→ **Your assignment**
Which lines in the records below hold the word "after"? Copy each of them.

→ **Material for this task**
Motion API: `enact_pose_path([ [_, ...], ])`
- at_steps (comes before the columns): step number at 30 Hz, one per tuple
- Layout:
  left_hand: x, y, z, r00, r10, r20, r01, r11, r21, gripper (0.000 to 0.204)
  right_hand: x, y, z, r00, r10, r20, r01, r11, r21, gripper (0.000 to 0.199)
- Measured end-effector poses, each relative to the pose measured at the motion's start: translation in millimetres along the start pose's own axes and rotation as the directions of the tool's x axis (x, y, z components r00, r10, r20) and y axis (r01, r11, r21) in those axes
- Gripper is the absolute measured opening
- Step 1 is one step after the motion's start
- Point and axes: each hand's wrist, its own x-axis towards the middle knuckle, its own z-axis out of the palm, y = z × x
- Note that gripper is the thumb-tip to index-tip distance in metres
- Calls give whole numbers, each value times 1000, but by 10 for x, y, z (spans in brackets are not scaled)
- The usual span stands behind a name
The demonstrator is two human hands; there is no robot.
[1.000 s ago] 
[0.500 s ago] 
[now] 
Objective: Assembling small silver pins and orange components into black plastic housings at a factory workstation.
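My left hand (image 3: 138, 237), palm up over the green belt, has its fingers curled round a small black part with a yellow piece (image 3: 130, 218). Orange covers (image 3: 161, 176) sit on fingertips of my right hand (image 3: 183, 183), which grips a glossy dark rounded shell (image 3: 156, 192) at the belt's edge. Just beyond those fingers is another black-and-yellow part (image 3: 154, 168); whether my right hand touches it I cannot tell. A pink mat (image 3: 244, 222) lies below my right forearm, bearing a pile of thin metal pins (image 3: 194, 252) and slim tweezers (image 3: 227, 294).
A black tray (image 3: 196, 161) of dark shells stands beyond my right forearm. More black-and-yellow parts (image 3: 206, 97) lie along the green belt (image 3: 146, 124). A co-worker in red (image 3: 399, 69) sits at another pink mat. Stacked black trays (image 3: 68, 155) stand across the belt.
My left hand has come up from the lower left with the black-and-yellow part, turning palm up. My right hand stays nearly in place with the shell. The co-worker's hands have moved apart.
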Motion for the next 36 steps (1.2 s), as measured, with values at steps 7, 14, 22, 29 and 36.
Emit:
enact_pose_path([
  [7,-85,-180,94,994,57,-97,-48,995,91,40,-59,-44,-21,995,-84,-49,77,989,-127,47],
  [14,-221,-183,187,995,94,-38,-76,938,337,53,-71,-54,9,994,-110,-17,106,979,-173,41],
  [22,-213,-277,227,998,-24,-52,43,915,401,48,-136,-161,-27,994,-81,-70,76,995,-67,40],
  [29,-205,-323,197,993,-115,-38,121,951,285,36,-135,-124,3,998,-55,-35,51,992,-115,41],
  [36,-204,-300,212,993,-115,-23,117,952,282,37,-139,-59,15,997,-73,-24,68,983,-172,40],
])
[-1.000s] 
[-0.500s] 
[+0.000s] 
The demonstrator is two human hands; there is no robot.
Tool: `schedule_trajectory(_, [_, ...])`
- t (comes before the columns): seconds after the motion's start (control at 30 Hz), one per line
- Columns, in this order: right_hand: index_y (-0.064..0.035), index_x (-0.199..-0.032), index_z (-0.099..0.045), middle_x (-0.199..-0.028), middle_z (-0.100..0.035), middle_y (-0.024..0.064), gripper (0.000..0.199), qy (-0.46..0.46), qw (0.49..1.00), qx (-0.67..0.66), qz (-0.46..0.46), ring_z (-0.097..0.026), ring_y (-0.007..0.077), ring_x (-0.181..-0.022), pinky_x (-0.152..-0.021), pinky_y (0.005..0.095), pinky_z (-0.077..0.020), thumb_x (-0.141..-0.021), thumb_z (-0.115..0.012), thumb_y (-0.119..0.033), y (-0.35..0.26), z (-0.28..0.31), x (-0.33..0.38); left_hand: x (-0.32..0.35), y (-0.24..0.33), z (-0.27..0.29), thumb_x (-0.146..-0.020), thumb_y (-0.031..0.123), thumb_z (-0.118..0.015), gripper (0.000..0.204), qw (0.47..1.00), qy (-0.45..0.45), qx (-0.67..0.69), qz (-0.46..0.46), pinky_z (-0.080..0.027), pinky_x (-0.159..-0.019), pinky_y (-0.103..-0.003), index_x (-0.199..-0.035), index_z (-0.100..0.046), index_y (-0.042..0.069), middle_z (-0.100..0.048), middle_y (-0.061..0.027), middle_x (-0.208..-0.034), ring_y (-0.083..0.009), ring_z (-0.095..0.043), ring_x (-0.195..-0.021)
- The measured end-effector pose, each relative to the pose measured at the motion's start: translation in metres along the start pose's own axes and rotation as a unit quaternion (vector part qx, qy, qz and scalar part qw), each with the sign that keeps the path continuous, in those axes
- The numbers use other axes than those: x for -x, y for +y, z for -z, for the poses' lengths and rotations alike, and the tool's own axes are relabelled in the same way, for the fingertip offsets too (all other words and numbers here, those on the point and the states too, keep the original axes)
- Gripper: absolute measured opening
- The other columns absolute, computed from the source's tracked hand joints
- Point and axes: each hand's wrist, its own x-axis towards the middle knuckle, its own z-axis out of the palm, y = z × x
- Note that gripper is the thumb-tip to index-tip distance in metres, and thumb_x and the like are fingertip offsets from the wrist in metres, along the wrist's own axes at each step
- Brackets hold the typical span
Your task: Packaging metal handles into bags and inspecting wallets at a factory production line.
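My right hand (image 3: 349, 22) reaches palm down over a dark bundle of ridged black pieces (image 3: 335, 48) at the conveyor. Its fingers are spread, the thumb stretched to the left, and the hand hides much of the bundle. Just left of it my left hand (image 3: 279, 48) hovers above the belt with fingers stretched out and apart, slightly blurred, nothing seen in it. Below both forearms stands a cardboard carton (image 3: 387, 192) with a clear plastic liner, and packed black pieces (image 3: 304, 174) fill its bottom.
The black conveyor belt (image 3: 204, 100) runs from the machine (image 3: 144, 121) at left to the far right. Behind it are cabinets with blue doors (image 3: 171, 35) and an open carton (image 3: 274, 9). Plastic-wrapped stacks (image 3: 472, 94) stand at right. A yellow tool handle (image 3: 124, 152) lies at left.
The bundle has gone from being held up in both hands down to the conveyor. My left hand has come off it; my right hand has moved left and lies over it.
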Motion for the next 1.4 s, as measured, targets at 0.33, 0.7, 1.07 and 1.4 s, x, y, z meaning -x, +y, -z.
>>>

→ **Response area**
- Step 1 is one step after the motion's start
- t (comes before the columns): seconds after the motion's start (control at 30 Hz), one per line

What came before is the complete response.